Friday, May 05, 2006

Copying from the Telegraph

Polly Toynbee's column today is relatively fact-free (well, they always are, but at least this time there aren't a lot of non-facts masquerading as facts). however, she does say:

Indeed, recent research on child care found that children left with grandparents all day did worse than children in good nurseries.
As ever with Pollyanna, there is no source, but at a guess she is referring to an article called "The Effects of a Mother's Return to Work Decision on Child Development in the UK" by Paul Gregg, Elizabeth Washbrook, Carol Propper and Simon Burgess, published in the Economic Journal of February 2005 (pdf of the article is available here at the time of writing). The article does not distinguish between care provided by "grandparents" and "good nurseries" -- it distinguishes among: informal unpaid care by a relative; non-relative paid care; and centre-based care. The research finds that relying on unpaid care by a relative (as opposed to paid care) is detrimental to children where the mother returns to work when her child is 18 months old or younger, though only, bizarrely, in better off households. Why? Difficult to say. Quote from the article:
We conclude that the use of predominantly relative care is damaging only for children in the more advantaged households and that children in less advantaged households are not harmed by early full time maternal employment. However, we are unable to say much about the reason underlying this result.
This is so far from Toynbee's inaccurate précis that you would certainly be entitled to ask why I think that this is the research to which she is alluding. Fair question. It rather seems as if the mangling starts, strangely enough, in the Telegraph. In this column, their social affairs correspondent Sarah Womack summarises the research thus:

Mothers who return to work part-time when their children are as young as three months old have no adverse effect on the future development of their offspring, according to the latest academic survey.

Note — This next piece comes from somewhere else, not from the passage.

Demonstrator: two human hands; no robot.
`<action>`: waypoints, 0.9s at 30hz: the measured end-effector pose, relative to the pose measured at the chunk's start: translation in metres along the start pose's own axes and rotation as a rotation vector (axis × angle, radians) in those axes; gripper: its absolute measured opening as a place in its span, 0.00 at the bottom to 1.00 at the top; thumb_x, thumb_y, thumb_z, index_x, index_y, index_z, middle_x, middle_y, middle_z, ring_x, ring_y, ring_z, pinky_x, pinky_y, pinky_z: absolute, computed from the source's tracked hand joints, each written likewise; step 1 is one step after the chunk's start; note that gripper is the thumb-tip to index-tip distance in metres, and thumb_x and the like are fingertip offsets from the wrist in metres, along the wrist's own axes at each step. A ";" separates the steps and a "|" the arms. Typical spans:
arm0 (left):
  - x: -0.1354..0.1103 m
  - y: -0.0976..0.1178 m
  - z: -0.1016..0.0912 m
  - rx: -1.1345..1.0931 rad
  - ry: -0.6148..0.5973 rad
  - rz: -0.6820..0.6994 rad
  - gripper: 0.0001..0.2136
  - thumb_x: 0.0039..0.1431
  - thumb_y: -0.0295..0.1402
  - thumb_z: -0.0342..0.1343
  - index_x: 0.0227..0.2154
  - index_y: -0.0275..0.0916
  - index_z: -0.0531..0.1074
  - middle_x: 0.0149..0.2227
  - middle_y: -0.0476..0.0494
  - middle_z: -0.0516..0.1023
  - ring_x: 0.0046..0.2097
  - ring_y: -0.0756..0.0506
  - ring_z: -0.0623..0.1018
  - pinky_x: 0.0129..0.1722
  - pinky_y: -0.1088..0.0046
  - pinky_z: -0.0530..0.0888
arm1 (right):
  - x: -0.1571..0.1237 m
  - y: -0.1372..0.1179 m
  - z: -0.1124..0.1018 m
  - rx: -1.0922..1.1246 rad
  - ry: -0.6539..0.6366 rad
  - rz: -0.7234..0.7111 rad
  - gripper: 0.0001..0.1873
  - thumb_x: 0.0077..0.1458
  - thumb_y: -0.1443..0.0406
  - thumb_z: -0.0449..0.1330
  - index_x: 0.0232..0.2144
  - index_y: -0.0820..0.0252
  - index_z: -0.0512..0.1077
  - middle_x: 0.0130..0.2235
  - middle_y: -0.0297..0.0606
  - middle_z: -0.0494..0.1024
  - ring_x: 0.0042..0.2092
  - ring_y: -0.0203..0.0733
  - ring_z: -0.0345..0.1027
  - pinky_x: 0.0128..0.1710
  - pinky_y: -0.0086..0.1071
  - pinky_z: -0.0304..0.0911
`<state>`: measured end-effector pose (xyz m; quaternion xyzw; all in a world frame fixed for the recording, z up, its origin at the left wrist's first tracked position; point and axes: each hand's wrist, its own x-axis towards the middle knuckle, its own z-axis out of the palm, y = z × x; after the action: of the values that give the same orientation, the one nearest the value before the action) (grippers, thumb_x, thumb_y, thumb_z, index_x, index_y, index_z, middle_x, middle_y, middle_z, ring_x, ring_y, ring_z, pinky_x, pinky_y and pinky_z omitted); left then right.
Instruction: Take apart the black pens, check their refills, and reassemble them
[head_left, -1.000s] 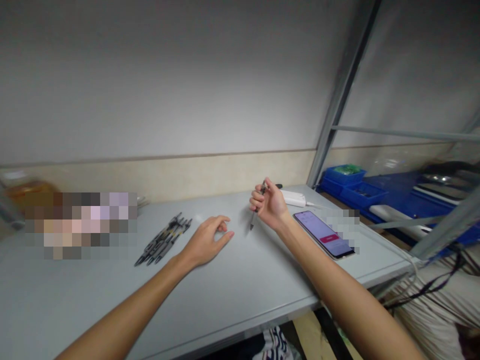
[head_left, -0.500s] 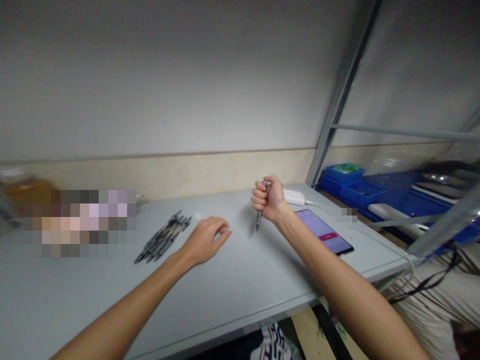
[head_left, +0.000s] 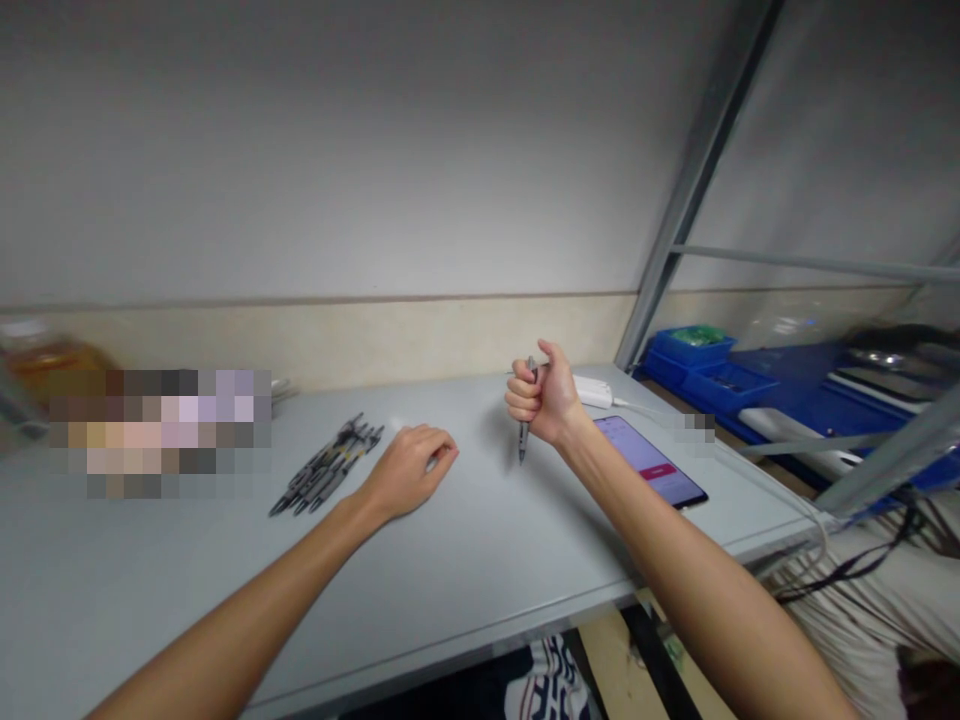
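My right hand (head_left: 544, 392) is wrapped round a grey pen (head_left: 523, 440). The pen stands nearly upright, tip down, above the table (head_left: 450, 560), and my thumb is lifted away from its top end. My left hand (head_left: 414, 465) rests on the tabletop with its fingers curled and the thumb tip against the index finger; nothing shows in it. Just left of that hand lies a bundle of several grey and black pens (head_left: 326, 468), side by side at a slant.
Under my right forearm lies a lit phone (head_left: 645, 460), with a white charger-like block (head_left: 594, 391) and cable behind it. Blue bins (head_left: 720, 385) stand beyond the metal frame post (head_left: 660, 250). A bottle with amber contents (head_left: 52, 365) is at the far left, beside a blurred-out patch.
My right thumb has risen off the pen's top. The thumb and fingers of my left hand have come together. The view has shifted slightly.
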<state>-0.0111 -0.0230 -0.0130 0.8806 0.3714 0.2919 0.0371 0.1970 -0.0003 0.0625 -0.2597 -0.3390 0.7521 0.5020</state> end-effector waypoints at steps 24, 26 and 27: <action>0.002 -0.007 -0.003 0.057 0.057 -0.030 0.08 0.58 0.30 0.46 0.28 0.38 0.70 0.29 0.45 0.74 0.35 0.46 0.71 0.38 0.68 0.66 | -0.008 0.047 -0.040 -1.897 0.481 -0.284 0.12 0.54 0.71 0.47 0.35 0.65 0.69 0.37 0.52 0.73 0.40 0.47 0.65 0.41 0.36 0.56; 0.002 -0.005 -0.002 0.045 0.043 -0.020 0.09 0.57 0.29 0.45 0.27 0.38 0.70 0.28 0.45 0.74 0.34 0.46 0.71 0.38 0.68 0.66 | -0.012 0.046 -0.041 -2.025 0.535 -0.175 0.15 0.55 0.70 0.45 0.35 0.67 0.71 0.37 0.55 0.73 0.41 0.50 0.65 0.41 0.38 0.56; 0.002 -0.004 -0.002 0.042 0.038 -0.018 0.09 0.57 0.29 0.45 0.27 0.38 0.70 0.27 0.45 0.74 0.34 0.47 0.71 0.38 0.68 0.66 | -0.014 0.045 -0.042 -2.075 0.570 -0.140 0.16 0.56 0.69 0.45 0.35 0.68 0.72 0.38 0.56 0.72 0.43 0.52 0.64 0.41 0.40 0.56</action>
<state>-0.0141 -0.0189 -0.0113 0.8721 0.3859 0.3004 0.0140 0.2067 -0.0146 0.0013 -0.7042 -0.6959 -0.0208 0.1394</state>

But full-time working mothers who leave their children under 18 months old in the sole care of grandparents or of friends risk seeing their children fall behind at school.

Researchers say there are "significant" detrimental effects when the child is left with an unpaid carer.

The child is, on average, three months behind his or her peers by the age of seven, doing less well in literacy and numeracy tests and being less adept with language.

If the child goes to a nursery rather than grandma's while his or her mother works full-time, he or she is about one month to two months behind by the age of seven.

Note that it starts as an accurate synopsis -- the second paragraph is not bad (though "of grandparents or of friends" is not the same as "relatives" -- the authors of the article talk about, for example, partners providing care). However, by the final paragraph of the quote Womack is trying to give examples and straying dangerously from the research she is trying to summarise. However, she is not straying as badly as Toynbee's sloppy, innacurate one-sentence summary.

3 comments:

Anonymous said...

Interesting. I just wonder why you do it.

Anonymous said...

Brilliant idea.... though I do prefer the name "Polly Pot" ;-)

FactcheckingPollyanna said...

Mike -- I do it because I take my part in democracy seriously and I rely on the media to make informed decisions. I like things in newspapers which puport to be facts to actually be facts -- and if necessary (as is often the case) qualified and sourced to allow people to make up their minds. Does that answer the question?